Помнит он, как в длинном чёрном казакине со стоячим воротником, в надетой набекрень шапке, опушённой мехом, Тимерджан, у которого только-только пробились чёрные усики, держа за левую руку Зайтуну, вот на этом дворе помог ей сойти с тарантаса на белый войлок. И Зайтуна, ступая по белому мягкому войлоку, вошла в этот дом невесткой.

Ай, Зайтуна, Зайтуна! Миловидная, застенчивая девушка, терпеливая, послушная молодая сноха. Сколько теплоты, сколько света принесла она в их маленький дом! Пусть земля ей будет пухом! Ведь он сам её сосватал своему Тимерджану…

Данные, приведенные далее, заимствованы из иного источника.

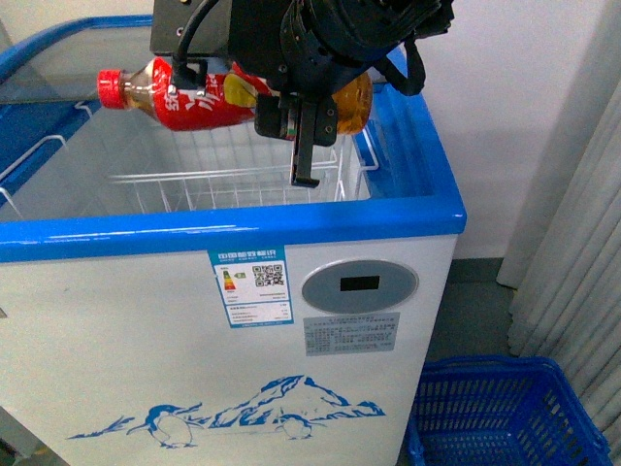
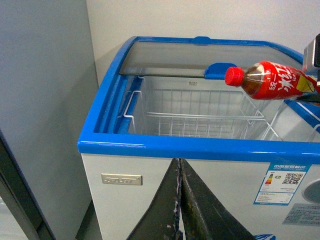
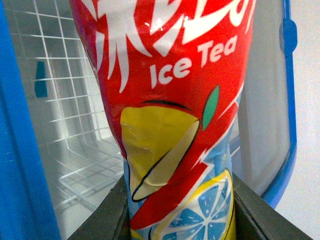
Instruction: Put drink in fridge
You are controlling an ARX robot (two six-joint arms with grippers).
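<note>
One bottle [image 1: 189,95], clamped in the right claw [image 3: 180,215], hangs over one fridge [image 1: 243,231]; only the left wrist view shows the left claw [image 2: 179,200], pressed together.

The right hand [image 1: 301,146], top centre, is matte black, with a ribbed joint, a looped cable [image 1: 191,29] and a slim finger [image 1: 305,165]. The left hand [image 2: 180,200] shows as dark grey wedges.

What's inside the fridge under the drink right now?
A white wire basket, with no items showing in its visible part. The glass lid and the drink hide the rest of the fridge.
</note>
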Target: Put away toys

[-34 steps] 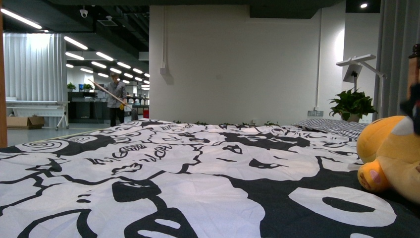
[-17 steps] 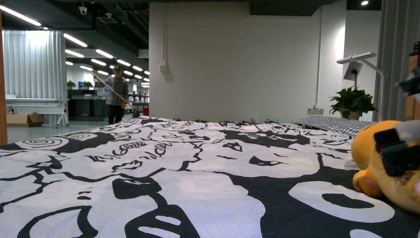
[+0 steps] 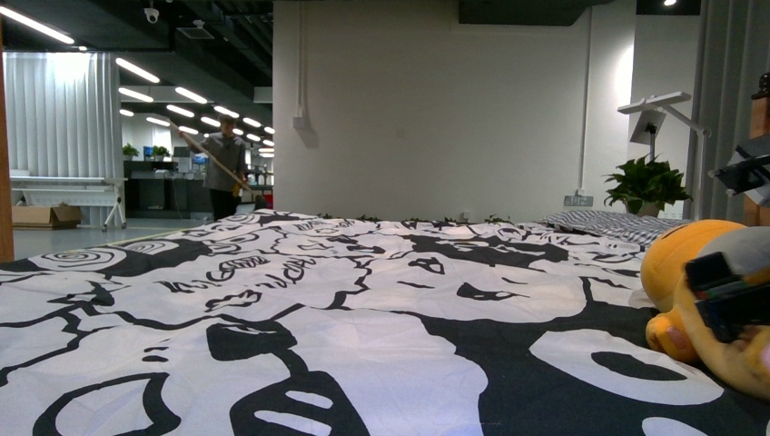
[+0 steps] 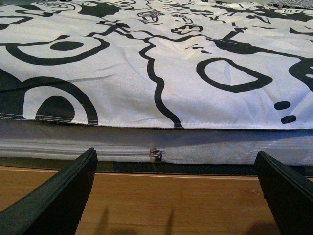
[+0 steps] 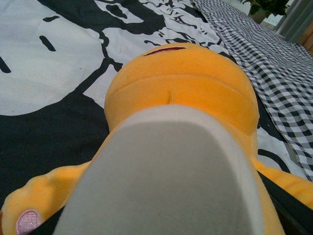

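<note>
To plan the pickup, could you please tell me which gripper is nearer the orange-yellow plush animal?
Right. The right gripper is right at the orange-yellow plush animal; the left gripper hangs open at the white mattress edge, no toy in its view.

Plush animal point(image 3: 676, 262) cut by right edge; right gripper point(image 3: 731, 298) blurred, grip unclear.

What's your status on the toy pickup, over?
Left tool open, empty, by the mattress edge. Right tool at the plush toy, grip unconfirmed. Toy lying on the bedspread, near the checkered pillow. No obstruction seen.
</note>
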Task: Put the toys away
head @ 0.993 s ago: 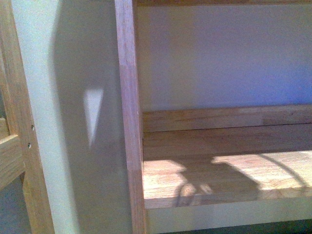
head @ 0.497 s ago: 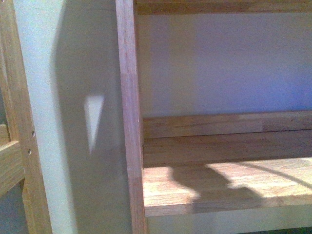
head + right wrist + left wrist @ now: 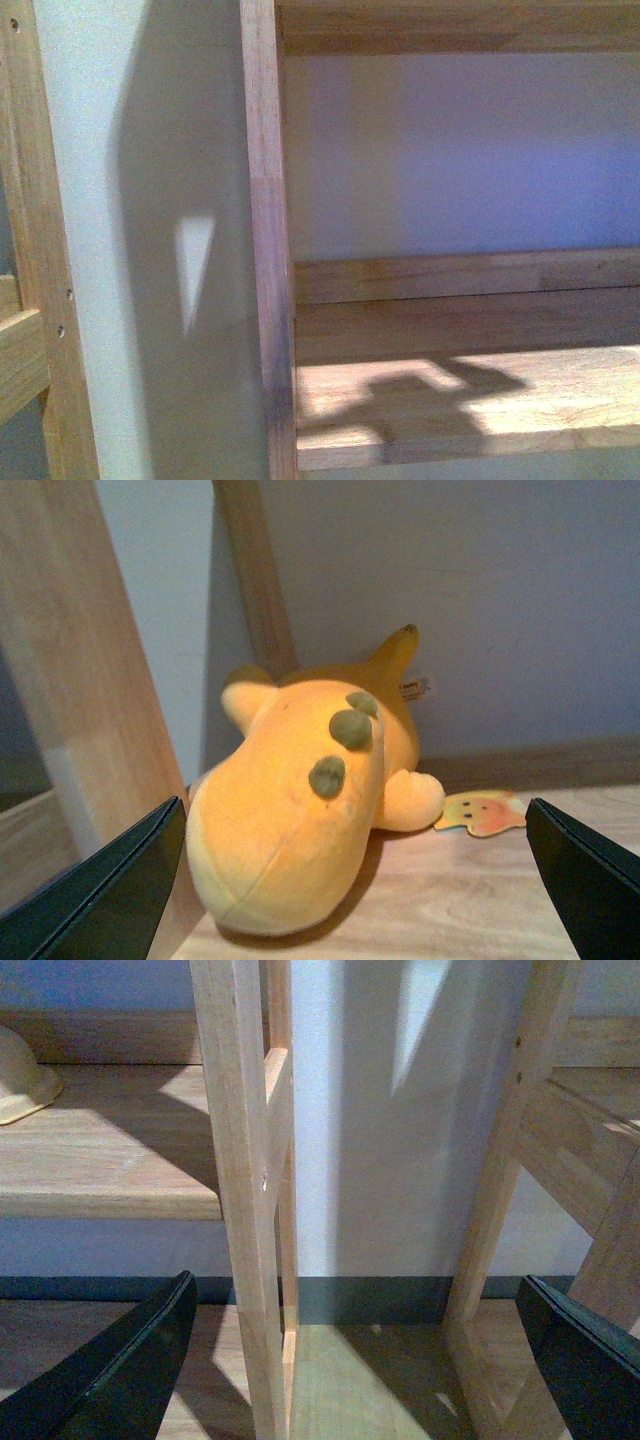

Девушки ходили за водой к холодному роднику, что у запруды… Весело позвякивали на крашеных коромыслах вёдра, расписанные крупными цветами. К роднику шли принарядившись, позванивая монетками в косах; это было и развлечением, и своеобразными смотринами… Лукман растил парня и со своей мельницы внимательно поглядывал на чуткие стайки стройных, как молодые лани, девушек. Он заприметил одну из них, тоненькую, ступающую мелкими шажками. Движения её были несуетливы, но быстры. Иногда она попадалась ему навстречу. Девушка проходила мимо, прикрыв лицо платком, немного отвернувшись, опустив длинные ресницы.

Да, песня уже забылась, нет больше Тимерджана и Зайтуны, вошедших когда-то рука об руку в этот дом, и только выращенные Зайтуной фуксии, за которыми ухаживает бабушка Шамсинур, всё ещё стоят на подоконнике, а их висящие цветы похожи на слёзы…

Недолго длилось счастье. Буря не обошла молодых, война простёрла своё чёрное крыло и над ними. Когда первые снопы свезли на гумно и на току начали стучать цепы, Тимерджана забрали в солдаты.

Вот так. Зачем теперь и вспоминать об этом? Всё прошло… Пригревает солнце. Лучше ни о чём не думать, сидеть спокойно, закрыв глаза. И старик закрывает их и видит тёплое летнее утро, высокие прозрачные облака. На Тимерджане новый казакин, сшитый на свадьбу, красный кушак, шапка, надетая, как всегда, набекрень. Забросив на плечо дорожный мешок, он покинул свою деревню. Отец, мать и жена проводили его за околицу. Посреди пустынного поля все остановились. У   Тимерджана вздрагивали губы, он молча попрощался сначала с матерью, потом с отцом. Постоял, прижав к груди Зайтуну, так ничего и не смог сказать ей, повернулся, ушёл. Ушёл, а трое остались на дороге. Стояли молча.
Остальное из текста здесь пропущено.